Try it:
All lines from the one with "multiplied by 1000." to the end of the data: return those exactly, and only those.

Material shown:
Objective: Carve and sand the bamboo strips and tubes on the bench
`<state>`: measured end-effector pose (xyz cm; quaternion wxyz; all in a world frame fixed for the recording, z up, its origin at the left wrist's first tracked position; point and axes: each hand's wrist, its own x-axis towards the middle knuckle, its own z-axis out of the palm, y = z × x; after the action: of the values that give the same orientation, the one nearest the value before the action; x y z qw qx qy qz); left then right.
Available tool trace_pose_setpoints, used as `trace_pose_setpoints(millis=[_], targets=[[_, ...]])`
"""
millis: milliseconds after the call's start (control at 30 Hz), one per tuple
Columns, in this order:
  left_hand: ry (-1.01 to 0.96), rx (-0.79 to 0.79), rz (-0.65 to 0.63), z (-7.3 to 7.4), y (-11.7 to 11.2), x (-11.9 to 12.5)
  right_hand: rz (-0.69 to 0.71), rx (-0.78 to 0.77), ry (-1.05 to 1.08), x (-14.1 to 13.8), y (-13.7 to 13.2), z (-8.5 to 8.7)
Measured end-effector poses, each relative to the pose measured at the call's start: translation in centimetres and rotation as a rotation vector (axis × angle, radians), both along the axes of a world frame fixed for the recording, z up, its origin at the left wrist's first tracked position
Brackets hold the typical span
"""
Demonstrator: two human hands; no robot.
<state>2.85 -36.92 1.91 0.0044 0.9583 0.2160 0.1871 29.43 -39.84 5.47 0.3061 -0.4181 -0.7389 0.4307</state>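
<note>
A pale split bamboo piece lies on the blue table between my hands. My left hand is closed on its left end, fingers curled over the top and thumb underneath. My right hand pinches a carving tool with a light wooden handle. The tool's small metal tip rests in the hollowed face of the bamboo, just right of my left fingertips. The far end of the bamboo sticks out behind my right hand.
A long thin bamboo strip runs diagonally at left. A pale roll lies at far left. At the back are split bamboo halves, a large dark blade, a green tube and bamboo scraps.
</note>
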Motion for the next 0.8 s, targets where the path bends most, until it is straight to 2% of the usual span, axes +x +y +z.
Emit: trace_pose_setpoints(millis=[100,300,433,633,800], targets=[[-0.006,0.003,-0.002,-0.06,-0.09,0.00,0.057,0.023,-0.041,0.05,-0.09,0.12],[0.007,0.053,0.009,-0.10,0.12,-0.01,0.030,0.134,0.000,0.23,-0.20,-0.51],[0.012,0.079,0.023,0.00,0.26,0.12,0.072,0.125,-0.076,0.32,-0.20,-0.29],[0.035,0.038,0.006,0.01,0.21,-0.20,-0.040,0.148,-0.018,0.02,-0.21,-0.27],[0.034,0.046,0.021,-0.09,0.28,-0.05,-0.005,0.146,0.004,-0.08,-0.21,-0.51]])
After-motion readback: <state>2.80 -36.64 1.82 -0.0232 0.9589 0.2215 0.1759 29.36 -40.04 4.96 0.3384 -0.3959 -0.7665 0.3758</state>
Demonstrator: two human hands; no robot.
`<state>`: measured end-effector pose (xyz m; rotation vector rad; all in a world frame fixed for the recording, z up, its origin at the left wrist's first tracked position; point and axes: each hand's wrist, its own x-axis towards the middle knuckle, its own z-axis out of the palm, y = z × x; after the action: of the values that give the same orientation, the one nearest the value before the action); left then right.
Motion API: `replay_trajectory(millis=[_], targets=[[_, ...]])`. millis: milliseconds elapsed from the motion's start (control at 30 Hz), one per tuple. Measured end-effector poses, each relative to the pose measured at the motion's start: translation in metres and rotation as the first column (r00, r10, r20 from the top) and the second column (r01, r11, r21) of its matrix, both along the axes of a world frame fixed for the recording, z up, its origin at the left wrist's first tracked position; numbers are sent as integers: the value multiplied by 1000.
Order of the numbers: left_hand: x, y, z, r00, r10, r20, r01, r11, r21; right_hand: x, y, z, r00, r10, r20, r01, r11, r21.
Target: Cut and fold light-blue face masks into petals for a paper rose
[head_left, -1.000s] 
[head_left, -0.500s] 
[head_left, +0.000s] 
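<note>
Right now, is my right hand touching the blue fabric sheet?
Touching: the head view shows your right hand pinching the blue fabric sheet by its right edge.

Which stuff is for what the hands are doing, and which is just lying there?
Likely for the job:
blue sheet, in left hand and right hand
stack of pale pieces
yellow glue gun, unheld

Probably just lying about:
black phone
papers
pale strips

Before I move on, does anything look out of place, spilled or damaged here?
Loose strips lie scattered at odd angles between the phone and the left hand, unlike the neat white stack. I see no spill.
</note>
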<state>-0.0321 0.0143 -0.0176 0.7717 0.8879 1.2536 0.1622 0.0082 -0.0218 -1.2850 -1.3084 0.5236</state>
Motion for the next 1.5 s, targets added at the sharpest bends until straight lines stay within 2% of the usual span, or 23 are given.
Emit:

Task answer:
Motion API: `replay_trajectory(millis=[_], targets=[[_, ...]])`. millis: milliseconds elapsed from the motion's start (control at 30 Hz), one per tuple. Measured end-effector poses, each relative to the pose measured at the motion's start: translation in metres and rotation as the first column (r00, r10, r20 from the top) and the second column (r01, r11, r21) of its matrix, both along the axes of a world frame fixed for the recording, z up, its origin at the left wrist's first tracked position; numbers are sent as integers: the value multiplied by 1000.
Order of the numbers: left_hand: x, y, z, r00, r10, r20, r01, r11, r21; right_hand: x, y, z, r00, r10, r20, r01, r11, r21.
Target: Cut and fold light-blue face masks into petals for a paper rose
[head_left, -1.000s] 
[head_left, -0.500s] 
[head_left, +0.000s] 
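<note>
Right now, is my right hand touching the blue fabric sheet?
Touching: the head view shows your right hand pinching the blue fabric sheet by its right edge.

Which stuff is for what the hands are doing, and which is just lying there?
Likely for the job:
blue sheet, in left hand and right hand
stack of pale pieces
yellow glue gun, unheld

Probably just lying about:
black phone
papers
pale strips

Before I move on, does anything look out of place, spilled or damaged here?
Loose strips lie scattered at odd angles between the phone and the left hand, unlike the neat white stack. I see no spill.
</note>
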<state>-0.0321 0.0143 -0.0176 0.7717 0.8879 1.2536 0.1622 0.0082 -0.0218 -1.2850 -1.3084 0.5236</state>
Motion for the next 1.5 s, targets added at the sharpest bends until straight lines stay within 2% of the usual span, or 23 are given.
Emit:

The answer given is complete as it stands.